**What the task requires:** Your reply must be one number: the count of lines in the data below that contain "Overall".
*** Opening Entries provided ***
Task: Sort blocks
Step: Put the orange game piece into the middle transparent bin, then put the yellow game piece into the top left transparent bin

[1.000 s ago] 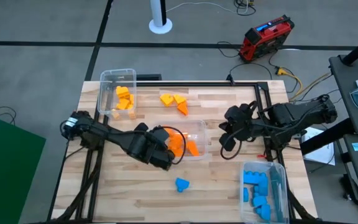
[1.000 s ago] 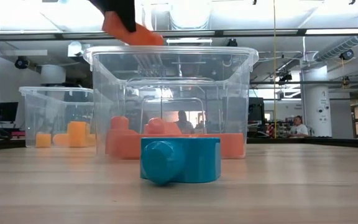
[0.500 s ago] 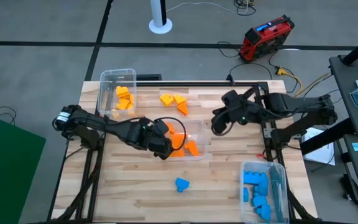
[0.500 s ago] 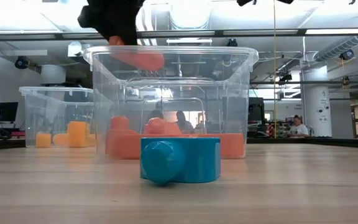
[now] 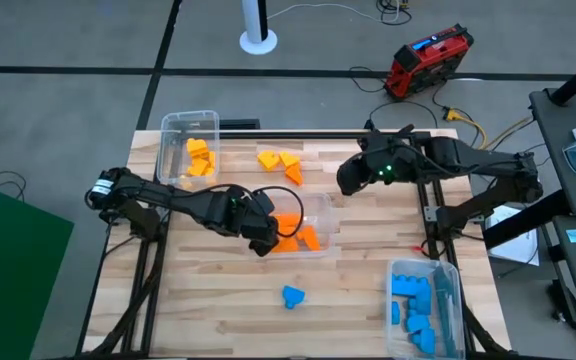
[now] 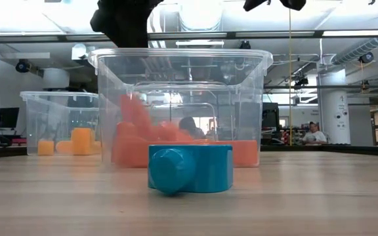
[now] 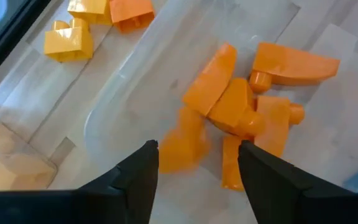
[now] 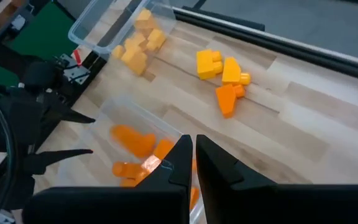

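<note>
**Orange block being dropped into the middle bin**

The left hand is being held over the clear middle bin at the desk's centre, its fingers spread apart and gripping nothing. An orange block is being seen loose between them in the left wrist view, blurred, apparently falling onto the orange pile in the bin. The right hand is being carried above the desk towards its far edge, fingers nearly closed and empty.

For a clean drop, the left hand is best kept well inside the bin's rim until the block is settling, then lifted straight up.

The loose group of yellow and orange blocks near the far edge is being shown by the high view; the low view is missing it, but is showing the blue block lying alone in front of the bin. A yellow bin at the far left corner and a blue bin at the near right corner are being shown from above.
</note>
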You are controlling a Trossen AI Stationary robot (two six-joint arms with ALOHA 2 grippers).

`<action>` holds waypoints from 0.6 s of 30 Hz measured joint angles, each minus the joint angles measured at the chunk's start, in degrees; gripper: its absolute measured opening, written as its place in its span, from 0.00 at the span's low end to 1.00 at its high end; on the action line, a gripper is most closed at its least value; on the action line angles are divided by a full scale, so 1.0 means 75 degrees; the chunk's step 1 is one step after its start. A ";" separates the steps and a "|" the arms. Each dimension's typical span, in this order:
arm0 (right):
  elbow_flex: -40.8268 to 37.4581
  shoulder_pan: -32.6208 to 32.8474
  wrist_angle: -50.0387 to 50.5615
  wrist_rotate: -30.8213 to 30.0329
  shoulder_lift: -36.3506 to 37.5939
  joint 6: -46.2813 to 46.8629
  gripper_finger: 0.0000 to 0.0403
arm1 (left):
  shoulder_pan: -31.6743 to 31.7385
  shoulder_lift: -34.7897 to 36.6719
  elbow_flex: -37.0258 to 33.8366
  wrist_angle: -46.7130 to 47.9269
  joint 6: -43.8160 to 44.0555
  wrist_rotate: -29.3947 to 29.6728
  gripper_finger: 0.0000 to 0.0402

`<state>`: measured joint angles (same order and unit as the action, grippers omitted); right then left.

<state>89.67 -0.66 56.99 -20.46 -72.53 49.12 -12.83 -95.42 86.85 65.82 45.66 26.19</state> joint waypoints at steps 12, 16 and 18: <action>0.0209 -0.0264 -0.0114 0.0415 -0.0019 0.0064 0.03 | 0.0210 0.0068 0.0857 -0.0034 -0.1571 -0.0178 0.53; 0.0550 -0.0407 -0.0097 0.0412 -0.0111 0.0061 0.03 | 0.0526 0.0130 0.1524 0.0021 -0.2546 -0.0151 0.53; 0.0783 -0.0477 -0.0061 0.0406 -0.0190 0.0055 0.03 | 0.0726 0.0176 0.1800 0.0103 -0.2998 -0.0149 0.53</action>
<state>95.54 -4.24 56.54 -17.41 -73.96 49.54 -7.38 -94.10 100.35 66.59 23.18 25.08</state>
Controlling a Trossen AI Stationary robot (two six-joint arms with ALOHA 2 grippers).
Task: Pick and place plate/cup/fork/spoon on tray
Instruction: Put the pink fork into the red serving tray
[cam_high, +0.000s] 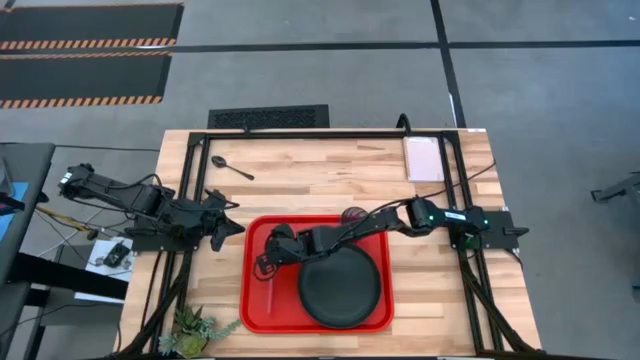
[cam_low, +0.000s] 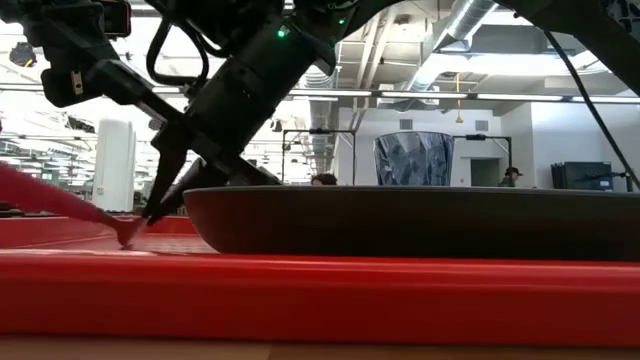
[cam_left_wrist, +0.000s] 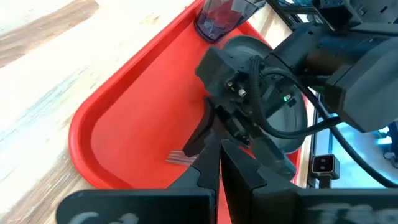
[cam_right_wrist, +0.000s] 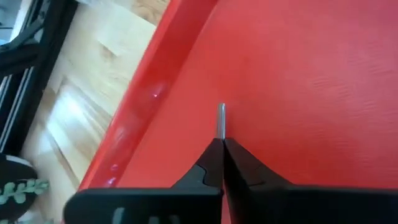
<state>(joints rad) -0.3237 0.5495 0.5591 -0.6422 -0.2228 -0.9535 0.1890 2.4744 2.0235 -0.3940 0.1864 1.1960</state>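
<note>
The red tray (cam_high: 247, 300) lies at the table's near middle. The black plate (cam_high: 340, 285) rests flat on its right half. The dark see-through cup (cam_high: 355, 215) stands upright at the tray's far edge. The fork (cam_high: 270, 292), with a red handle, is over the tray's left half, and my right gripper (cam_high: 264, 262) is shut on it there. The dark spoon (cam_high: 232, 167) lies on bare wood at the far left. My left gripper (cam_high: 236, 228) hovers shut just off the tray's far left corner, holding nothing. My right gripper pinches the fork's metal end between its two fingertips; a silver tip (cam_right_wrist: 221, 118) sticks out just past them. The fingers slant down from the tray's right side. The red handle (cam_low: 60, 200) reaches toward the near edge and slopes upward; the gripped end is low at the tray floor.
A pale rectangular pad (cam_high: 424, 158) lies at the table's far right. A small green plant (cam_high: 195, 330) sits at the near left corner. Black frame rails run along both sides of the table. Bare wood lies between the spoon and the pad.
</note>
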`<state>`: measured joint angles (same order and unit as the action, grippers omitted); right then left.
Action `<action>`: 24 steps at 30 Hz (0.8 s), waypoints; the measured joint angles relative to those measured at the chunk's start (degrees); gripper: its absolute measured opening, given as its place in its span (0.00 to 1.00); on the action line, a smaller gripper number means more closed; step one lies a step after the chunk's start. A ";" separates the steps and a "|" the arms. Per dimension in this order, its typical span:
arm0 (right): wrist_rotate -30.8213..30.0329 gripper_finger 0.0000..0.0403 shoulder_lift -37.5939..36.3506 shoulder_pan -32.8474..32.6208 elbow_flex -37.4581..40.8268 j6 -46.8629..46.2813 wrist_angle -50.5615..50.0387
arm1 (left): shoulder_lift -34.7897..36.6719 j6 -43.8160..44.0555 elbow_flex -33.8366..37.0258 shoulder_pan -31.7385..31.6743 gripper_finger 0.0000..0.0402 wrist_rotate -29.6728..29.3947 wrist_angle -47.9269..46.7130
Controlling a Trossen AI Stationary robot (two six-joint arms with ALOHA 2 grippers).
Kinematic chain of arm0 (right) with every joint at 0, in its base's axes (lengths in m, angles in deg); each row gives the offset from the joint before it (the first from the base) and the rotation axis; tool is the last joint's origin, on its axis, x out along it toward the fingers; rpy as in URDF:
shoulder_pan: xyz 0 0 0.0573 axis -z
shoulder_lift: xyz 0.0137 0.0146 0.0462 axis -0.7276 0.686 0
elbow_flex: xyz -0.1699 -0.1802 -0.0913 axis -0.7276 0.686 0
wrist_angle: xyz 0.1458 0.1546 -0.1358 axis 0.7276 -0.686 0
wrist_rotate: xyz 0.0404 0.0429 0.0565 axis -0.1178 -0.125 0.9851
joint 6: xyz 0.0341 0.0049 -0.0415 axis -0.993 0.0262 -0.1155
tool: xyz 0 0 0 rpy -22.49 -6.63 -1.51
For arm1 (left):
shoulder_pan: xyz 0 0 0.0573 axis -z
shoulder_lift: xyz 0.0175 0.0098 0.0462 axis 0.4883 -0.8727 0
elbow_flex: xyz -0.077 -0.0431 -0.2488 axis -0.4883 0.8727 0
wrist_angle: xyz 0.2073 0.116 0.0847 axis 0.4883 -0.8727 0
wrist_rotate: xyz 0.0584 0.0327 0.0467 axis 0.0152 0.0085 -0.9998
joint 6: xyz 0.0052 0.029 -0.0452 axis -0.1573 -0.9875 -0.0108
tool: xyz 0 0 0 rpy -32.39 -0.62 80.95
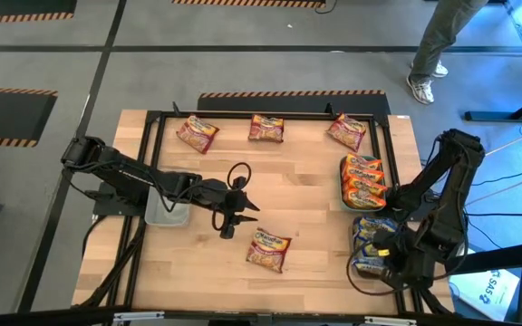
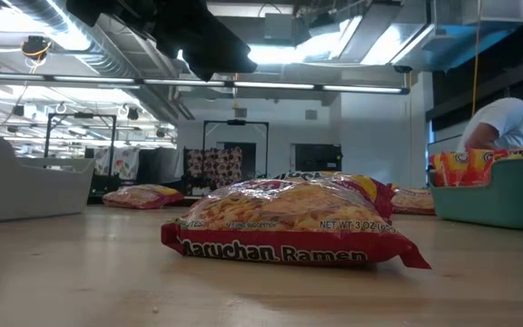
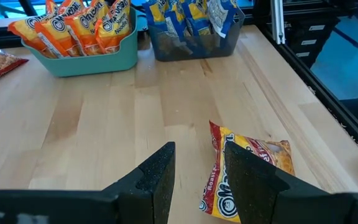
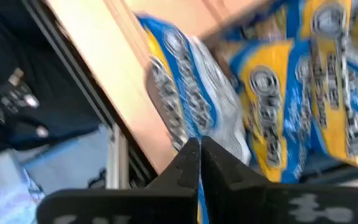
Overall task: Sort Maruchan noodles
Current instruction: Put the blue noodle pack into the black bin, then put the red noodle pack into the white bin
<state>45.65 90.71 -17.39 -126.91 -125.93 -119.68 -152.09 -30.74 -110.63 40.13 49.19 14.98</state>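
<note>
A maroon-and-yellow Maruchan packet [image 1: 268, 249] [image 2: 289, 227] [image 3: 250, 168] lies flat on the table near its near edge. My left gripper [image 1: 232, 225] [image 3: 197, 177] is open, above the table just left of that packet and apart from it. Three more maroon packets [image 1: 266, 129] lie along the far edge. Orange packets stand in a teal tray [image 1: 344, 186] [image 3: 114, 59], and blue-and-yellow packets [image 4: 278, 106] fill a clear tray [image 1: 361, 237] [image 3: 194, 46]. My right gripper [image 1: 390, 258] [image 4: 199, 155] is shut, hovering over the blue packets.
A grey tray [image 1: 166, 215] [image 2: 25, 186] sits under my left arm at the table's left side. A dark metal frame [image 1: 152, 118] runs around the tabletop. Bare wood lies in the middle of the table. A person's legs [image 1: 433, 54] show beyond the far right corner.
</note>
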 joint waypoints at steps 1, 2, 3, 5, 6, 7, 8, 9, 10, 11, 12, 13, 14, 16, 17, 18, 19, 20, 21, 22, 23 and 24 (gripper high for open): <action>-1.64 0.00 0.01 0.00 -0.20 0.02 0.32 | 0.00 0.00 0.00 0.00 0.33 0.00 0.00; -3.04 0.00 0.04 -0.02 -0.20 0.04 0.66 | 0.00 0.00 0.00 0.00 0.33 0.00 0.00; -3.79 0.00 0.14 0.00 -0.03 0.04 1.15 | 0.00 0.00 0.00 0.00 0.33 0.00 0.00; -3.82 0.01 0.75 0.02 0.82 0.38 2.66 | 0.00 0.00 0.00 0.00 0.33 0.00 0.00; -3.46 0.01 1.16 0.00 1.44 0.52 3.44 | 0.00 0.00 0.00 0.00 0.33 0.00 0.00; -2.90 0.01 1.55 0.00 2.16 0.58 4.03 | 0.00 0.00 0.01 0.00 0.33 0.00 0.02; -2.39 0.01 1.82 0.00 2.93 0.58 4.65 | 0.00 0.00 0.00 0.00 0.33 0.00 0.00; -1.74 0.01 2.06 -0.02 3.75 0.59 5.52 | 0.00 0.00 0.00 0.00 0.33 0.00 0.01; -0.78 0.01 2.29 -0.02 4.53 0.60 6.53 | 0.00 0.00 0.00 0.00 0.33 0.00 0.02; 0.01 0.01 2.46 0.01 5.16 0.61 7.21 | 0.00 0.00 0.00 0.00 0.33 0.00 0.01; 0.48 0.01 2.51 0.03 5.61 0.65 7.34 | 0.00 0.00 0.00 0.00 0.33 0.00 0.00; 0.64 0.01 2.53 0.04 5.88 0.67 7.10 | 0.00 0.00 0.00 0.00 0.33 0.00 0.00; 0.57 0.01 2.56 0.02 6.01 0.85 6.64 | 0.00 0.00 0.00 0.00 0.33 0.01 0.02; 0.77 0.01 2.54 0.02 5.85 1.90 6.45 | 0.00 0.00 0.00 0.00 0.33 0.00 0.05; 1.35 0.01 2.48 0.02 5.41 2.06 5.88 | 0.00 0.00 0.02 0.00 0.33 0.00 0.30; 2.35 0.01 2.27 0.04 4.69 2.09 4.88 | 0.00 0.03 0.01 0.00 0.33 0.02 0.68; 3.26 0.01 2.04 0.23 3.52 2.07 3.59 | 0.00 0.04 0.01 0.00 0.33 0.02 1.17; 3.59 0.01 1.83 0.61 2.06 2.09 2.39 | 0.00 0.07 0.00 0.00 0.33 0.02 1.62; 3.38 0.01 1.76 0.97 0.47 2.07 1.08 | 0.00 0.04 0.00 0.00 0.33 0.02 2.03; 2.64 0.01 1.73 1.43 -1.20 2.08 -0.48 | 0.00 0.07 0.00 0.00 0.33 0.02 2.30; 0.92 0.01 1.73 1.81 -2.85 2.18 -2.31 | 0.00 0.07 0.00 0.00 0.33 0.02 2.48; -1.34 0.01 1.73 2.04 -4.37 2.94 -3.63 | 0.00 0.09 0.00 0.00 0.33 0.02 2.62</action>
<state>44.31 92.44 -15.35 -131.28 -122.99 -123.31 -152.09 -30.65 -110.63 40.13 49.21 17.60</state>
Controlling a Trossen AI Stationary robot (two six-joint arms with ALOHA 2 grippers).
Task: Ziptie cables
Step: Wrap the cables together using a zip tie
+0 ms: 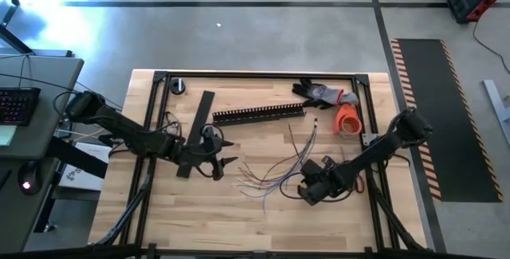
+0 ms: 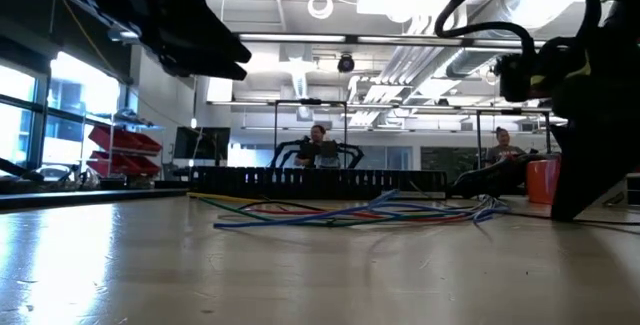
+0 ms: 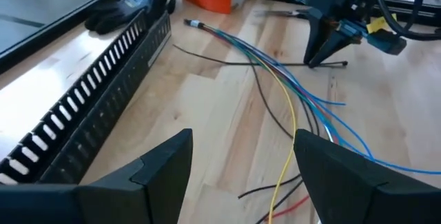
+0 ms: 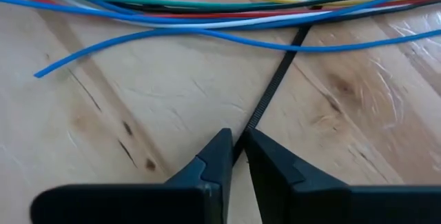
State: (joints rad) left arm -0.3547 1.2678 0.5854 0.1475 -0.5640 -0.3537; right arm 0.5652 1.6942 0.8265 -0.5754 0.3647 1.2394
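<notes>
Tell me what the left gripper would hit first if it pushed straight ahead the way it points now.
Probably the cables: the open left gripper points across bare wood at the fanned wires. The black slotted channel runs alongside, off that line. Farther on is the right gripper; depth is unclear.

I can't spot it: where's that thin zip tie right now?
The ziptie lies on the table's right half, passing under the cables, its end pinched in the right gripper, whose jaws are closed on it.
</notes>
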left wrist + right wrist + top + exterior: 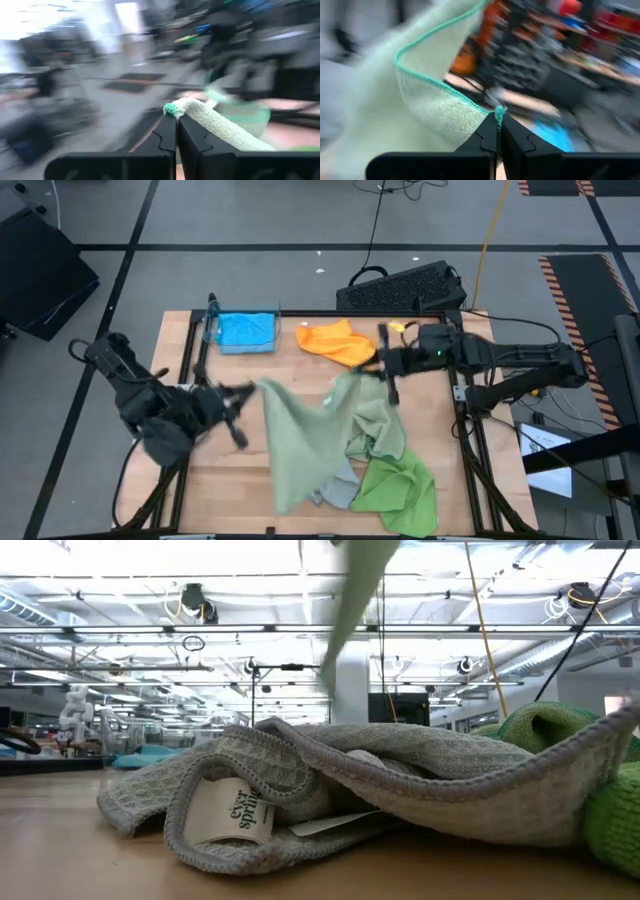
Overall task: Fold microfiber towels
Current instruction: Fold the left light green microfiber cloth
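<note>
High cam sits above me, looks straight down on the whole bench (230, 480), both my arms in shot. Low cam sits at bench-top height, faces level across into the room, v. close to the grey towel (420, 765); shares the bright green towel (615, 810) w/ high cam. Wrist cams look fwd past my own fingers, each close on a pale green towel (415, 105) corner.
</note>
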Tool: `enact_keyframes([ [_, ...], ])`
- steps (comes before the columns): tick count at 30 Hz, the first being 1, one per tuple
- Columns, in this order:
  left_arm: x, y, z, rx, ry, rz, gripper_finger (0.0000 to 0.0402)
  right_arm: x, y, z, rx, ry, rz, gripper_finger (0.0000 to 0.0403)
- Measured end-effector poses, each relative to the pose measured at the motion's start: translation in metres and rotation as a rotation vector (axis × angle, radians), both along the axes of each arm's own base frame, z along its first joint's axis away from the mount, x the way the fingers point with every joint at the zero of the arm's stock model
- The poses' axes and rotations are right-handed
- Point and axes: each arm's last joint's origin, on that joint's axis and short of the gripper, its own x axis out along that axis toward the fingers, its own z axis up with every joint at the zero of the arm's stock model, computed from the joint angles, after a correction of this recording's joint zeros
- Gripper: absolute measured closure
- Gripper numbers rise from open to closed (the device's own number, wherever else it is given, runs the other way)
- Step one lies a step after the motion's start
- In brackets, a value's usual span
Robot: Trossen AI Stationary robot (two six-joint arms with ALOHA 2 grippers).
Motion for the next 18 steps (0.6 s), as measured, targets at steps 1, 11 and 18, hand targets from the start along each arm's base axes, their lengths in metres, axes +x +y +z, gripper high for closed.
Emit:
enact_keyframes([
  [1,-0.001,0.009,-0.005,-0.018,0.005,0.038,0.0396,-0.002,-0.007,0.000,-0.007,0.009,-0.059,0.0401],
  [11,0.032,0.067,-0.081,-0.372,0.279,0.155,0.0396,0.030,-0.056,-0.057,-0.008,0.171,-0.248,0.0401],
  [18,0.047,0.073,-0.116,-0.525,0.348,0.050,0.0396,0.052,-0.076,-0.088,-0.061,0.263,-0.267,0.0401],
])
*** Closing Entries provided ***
**Result for this exercise:** 2